We want to determine the amount $y(t)$ in grams of chlorine present in the tank at time $t$ in seconds. So, let's begin with:

\(\displaystyle \text{time rate of change of chlorine = time rate of chlorine coming in minus time rate of chlorine going out}\)

\(\displaystyle \text{time rate of chlorine coming in=concentration of solution coming in times the time rate of volume coming in}\)

\(\displaystyle \text{time rate of chlorine going out=concentration of solution going out times the time rate of volume going out}\)

Let:

\(\displaystyle C_I\) = the constant concentration of solution coming in.

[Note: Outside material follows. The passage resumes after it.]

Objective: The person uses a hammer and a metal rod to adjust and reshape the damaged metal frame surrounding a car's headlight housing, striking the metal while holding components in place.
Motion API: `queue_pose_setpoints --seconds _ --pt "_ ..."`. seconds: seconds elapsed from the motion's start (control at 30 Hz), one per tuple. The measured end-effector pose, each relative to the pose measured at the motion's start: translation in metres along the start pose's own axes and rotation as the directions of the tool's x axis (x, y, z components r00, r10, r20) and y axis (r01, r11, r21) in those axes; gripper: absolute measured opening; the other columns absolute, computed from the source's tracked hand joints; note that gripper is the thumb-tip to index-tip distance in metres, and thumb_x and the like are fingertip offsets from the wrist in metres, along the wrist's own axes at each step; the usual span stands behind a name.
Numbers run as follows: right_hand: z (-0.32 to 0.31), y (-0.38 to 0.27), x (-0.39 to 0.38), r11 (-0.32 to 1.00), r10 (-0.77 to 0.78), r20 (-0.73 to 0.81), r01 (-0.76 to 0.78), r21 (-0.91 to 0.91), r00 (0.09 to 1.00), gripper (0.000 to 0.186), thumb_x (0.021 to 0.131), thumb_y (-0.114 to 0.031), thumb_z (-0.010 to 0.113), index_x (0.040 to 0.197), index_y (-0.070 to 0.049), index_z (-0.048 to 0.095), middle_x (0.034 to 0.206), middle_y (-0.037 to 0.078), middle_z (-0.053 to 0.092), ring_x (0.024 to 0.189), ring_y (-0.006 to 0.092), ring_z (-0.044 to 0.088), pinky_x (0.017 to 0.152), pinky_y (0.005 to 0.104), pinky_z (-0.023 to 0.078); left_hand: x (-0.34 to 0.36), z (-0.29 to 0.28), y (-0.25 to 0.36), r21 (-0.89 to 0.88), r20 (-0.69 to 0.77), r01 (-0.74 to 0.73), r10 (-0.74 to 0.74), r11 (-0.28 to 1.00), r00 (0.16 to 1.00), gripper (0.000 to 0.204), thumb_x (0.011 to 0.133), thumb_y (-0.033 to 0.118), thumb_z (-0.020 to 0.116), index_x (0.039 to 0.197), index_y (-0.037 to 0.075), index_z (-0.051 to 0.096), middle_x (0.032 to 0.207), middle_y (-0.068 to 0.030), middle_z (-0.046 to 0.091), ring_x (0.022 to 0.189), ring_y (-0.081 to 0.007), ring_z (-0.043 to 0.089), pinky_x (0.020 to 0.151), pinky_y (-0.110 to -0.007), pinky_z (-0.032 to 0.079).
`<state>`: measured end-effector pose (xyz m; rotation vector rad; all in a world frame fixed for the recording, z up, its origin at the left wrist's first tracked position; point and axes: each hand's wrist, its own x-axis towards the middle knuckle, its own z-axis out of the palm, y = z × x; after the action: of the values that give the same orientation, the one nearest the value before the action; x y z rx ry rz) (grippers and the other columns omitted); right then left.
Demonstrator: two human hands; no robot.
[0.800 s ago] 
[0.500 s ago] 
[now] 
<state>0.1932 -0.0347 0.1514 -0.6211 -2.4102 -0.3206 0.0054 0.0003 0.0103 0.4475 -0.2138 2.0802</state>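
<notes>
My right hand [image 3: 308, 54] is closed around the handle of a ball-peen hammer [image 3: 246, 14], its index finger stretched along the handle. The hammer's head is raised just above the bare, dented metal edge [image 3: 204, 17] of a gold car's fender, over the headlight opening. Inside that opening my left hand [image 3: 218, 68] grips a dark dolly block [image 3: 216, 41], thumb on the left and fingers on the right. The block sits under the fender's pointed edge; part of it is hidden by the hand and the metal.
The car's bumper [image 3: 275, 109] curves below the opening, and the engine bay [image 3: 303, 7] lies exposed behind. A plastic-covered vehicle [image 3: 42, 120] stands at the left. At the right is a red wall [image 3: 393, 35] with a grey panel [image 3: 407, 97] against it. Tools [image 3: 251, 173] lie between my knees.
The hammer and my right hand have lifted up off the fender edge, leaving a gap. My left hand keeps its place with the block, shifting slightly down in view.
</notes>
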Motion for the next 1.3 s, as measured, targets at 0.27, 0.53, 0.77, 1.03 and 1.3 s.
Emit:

\(\displaystyle R_I\) - the constant rate of incoming solution.

\(\displaystyle C_O\) = the variable concentration of solution going out.

\(\displaystyle R_O\) - the constant rate of outgoing solution.

Hence, stated mathematically, we may write:

\(\displaystyle \frac{dy}{dt}=C_IR_I-C_OR_O\)

Concentration equals amount per volume, and the volume of solution is a function of $t$, let's call it $V(t)$. So, we have:

\(\displaystyle \frac{dy}{dt}=C_IR_I-\frac{y(t)}{V(t)}R_O\)

To find the volume of solution present in the tank at time $t$, consider the IVP:

\(\displaystyle \frac{dV}{dt}=R_I-R_O\) where \(\displaystyle V(0)=V_0\)

Separating variables, and integrating, we have:

\(\displaystyle \int\,dV=\left(R_I-R_O \right)\int\,dt\)

\(\displaystyle V(t)=\left(R_I-R_O \right)t+C\)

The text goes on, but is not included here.